D. O. Sinitsyn

Possible Mechanisms Underlying the Therapeutic Effects of Transcranial Magnetic Stimulation

Transcranial magnetic stimulation (TMS) is an effective method used to diagnose and treat many neurological disorders. Although repetitive TMS (rTMS) has been used to treat a variety of serious pathological conditions including stroke, depression, Parkinson’s disease, epilepsy, pain, and migraines, the pathophysiological mechanisms underlying the effects of long-term TMS remain unclear. In the present review, the effects of rTMS on neurotransmitters and synaptic plasticity are described, including the classic interpretations of TMS effects on synaptic plasticity via long-term potentiation and long-term depression. We also discuss the effects of rTMS on the genetic apparatus of neurons, glial cells, and the prevention of neuronal death. The neurotrophic effects of rTMS on dendritic growth and sprouting and neurotrophic factors are described, including change in brain-derived neurotrophic factor concentration under the influence of rTMS. Also, non-classical effects of TMS related to biophysical effects of magnetic fields are described, including the quantum effects, the magnetic spin effects, genetic magnetoreception, the macromolecular effects of TMS, and the electromagnetic theory of consciousness. Finally, we discuss possible interpretations of TMS effects according to dynamical systems theory.

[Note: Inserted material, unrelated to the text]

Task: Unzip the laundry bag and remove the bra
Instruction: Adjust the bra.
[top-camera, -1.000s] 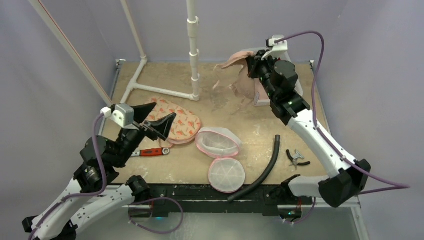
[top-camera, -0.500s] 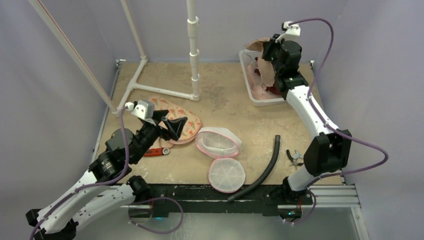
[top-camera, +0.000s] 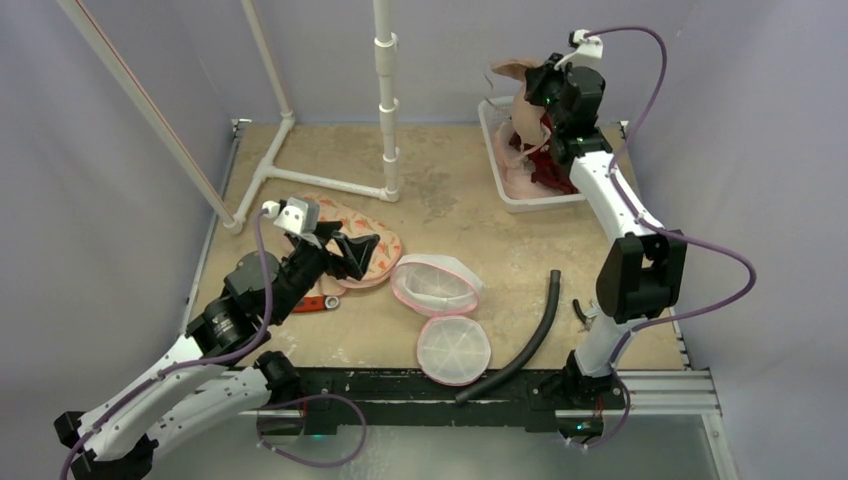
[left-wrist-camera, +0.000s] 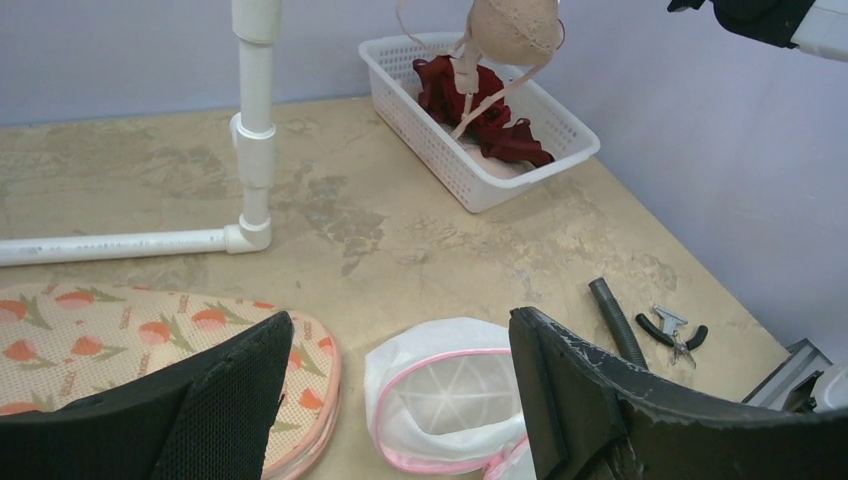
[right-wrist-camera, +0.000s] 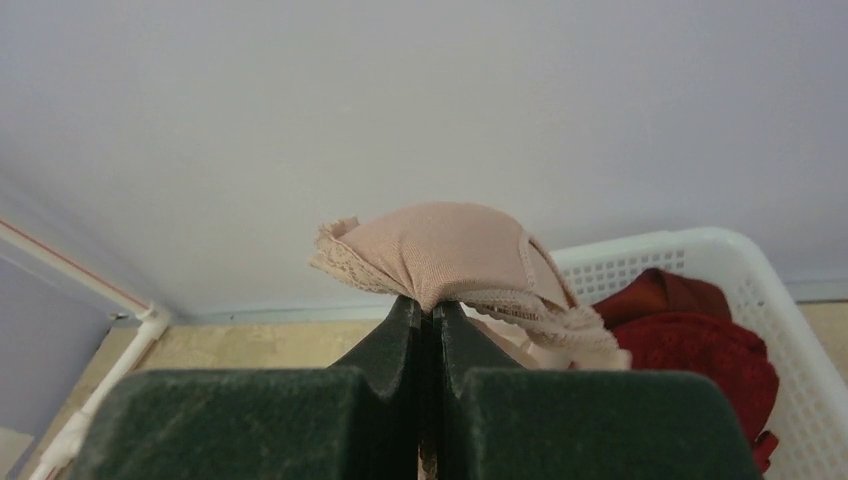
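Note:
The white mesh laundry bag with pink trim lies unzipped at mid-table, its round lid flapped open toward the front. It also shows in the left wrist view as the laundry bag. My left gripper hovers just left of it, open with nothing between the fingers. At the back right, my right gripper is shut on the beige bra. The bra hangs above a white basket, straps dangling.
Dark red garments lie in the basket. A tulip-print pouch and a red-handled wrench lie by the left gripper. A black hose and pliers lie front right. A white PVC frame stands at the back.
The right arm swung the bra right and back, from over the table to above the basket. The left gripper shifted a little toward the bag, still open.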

Evidence suggests that a rTMS-induced magnetic field should be considered a separate physical factor that can be impactful at the subatomic level and that rTMS is capable of significantly altering the reactivity of molecules (radicals). It is thought that these factors underlie the therapeutic benefits of therapy with TMS. Future research on these mechanisms will be instrumental to the development of more powerful and reliable TMS treatment protocols.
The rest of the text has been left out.